Juste parce qu'en ce moment, je suis à fond dedans ^^
Extrait de Eric WEIL, Logique de la Philosophie, Vrin. 1967, pp. 7-8.
L'homme est un être comme les autres, un être vivant ; mais tout en étant comme les autres, il n'est pas seulement comme les autres. Il a des besoins, mais il a encore des désirs, c'est-à-dire des besoins qu'il a formés lui-même, qui ne sont pas dans sa nature, mais qu'il s'est donnés. L'instinct sexuel se trouve chez lui comme chez tous les animaux : mais il ne se contente pas de la possession du partenaire, il veut encore être aimé par celui-ci. Comme tout organisme, il a besoin de nourriture et ne peut se nourrir que de certaines substances ; mais il ne lui suffit pas d'assouvir sa faim, il transforme ce que lui offre la nature. Il lutte avec ses congénères pour son habitat, (...) pour la nourriture : mais ce n'est pas assez pour lui d'avoir chassé le concurrent, l'adversaire ; il veut le détruire ou le forcer à se soumettre à lui et à reconnaître sa maitrise et sa domination, à faire à sa place ce que, jusqu'ici, il avait fait lui-même, à transformer ce que la nature présente immédiatement à l'homme, à chercher, produire, préparer la nourriture, la maison, à garder les femmes, à élever les enfants.

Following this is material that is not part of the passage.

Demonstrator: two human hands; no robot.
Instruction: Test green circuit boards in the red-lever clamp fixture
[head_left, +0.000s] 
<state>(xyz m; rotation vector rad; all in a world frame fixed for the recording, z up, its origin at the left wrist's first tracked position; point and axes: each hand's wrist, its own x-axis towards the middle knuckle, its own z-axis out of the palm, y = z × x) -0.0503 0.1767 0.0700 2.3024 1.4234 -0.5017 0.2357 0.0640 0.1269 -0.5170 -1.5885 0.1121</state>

En somme, l'homme ignore ce qu'il veut. Mais il sait très bien ce qu'il ne veut pas : (...) l'homme n'est pas ce qu'il est parce qu'il ne veut pas être ce qu'il est, parce qu'il n'est pas content d'être ce qu'il est, d'avoir ce qui est. Il est l'animal qui parle, un des animaux qui parlent, mais il est le seul animal qui emploie son langage pour dire Non.
Extrait de PASCAL, Pensées (1960).
Qu'est-ce-que le moi ?
Un homme qui se met à la fenêtre pour voir les passants ; si je passe par là, puis-je dire qu'il s'est mis là pour me voir ? Non ; car il ne pense pas à moi en particulier ; mais celui qui aime quelqu'un à cause de sa beauté l'aime-t-il ? Non : car la petite vérole, qui tuera la beauté sans tuer la personne, fera qu'il ne l'aimera plus.
Et si on m'aime pour mon jugement, pour ma mémoire, m'aime-t-on ? moi ? Non, car je puis perdre ces qualtés sans me perdre moi-même. Où est donc ce moi, s'il n'est ni dans le corps ni dans l'âme ? et comment aimer ce corps ou l'âme, sinon pour ces qualités, qui ne sont point ce qui fait le moi, puisqu'elles sont périssables ? car aimerait-on la substance de l'âme d'une personne, abstraitement, et quelques qualités qui y fussent ? Cela ne se peut, et serait injuste. On n'aime donc jamais personne, mais seulement des qualités.
Extrait de mon cours ( > < )
L'amour est un désir exclusif pour ce que la personne a d'unique. On aime cette personne la parce qu'elle ne ressemble à aucune autre. Donc, ce que j'aime chez l'autre, c'est son "moi". Mais qu'est-ce-que ce moi ?
Ce ne sont pas les caractéristiques physiques, puisqu'elles peuvent changer, ou disparaître.
Ce ne sont pas non plus les capacités intellectuelles, car elles peuvent également évoluer.
Au final, ce qu'on aime chez l'autre, ce n'est pas telle qualité particulière mais l'ensemble de toutes ses qualités, de tout ce qu'il est. Le "moi" peut ne peut donc pas être défini puisqu'il est la somme de tout ce que l'homme a vécu, de tout ce qu'il pense et de tout ce qu'il fait.
Juste parce que j'aime ces passages, qu'ils me "parlent" plus que je ne pourrais l'imaginer.